APOLLO CPU Knowledge Forum

Overview

Features

Welcome to the Apollo Forum

This forum is for people interested in the APOLLO CPU.
Please read the forum usage manual.
Please visit our Apollo-Discord Server for support.

All Topics

News

Performance

Games

Demos

Apollo

Vampire

AROS

Workbench

ATARI

Releases

Performance and Benchmark Results!

Why Does UAE Cheat In Benchmarks?	page 1 2 3


Samuel Devulder Posts 248 12 Jul 2019 08:11	Anyhow, MIPS really stands for Meaningless Indicator of Processor Speed. This thread is all about this. It is time to use a better indicator.

Gunnar von Boehn
(Apollo Team Member)
Posts 6254
12 Jul 2019 08:27

Samuel Devulder wrote:

It is time to use a better indicator.

The wish to measure CPU / Computer speed is very understandable.
A CPU can do many different instructions.
Some of those instructions are faster like "ADD"
Some instructions are slower like "DIV"
Some instructions can have different speed depending on the circumstances.

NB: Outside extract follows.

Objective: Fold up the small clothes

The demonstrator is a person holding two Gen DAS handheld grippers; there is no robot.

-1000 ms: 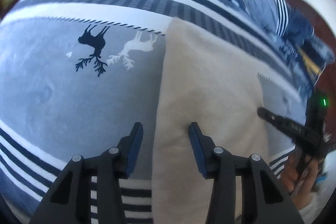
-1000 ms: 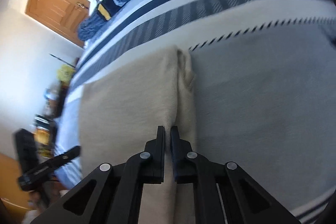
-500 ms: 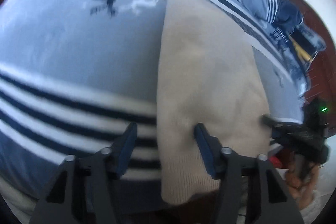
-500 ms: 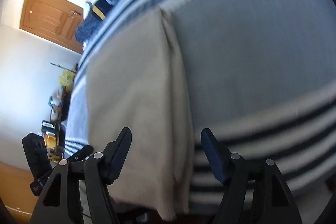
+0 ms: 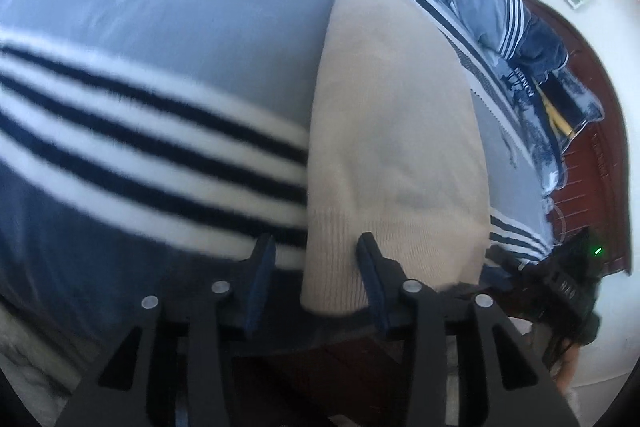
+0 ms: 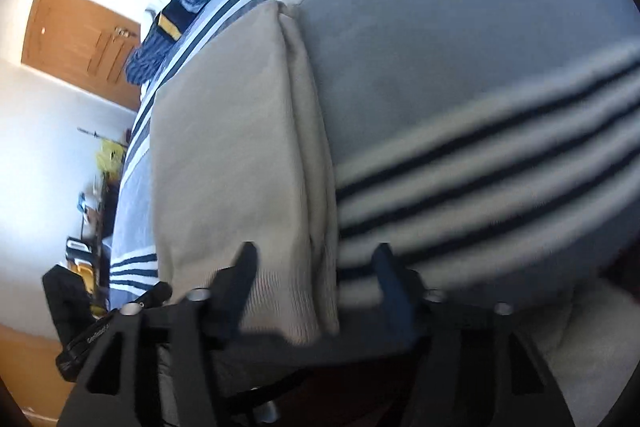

This makes "measuring" the speed of a CPU not so easy.
Every Program will have a different mix of instructions,
and every different mix of instructions will take a different time to process.

SYSINFO tries to measure the CPU speed and tries find a compromise here.

SYSINFO uses a mixture of instructions.
This mix covers subroutine calls, mathematical operations, logical operations and so on.
The idea of using such a mix is very reasonable.
SYSINFO does not test "IF/THEN/ELSE" code = conditional branches.
If SYSINFO would include such instructions also in its MIX then I would call SYSINFO actually as very comprehensive.

Renee Cousins
(Apollo Team Member)
Posts 142
14 Jul 2019 04:03

Samuel Devulder wrote:

Anyhow, MIPS really stands for Meaningless Indicator of Processor Speed. This thread is all about this. It is time to use a better indicator.

LOL.

When I started working at my latest job, we were using the Freescale S08 processors. For fun I compiled the Dhrystone benchmark on it and was disappointed with it's score -- the S08 seriously struggled with C code.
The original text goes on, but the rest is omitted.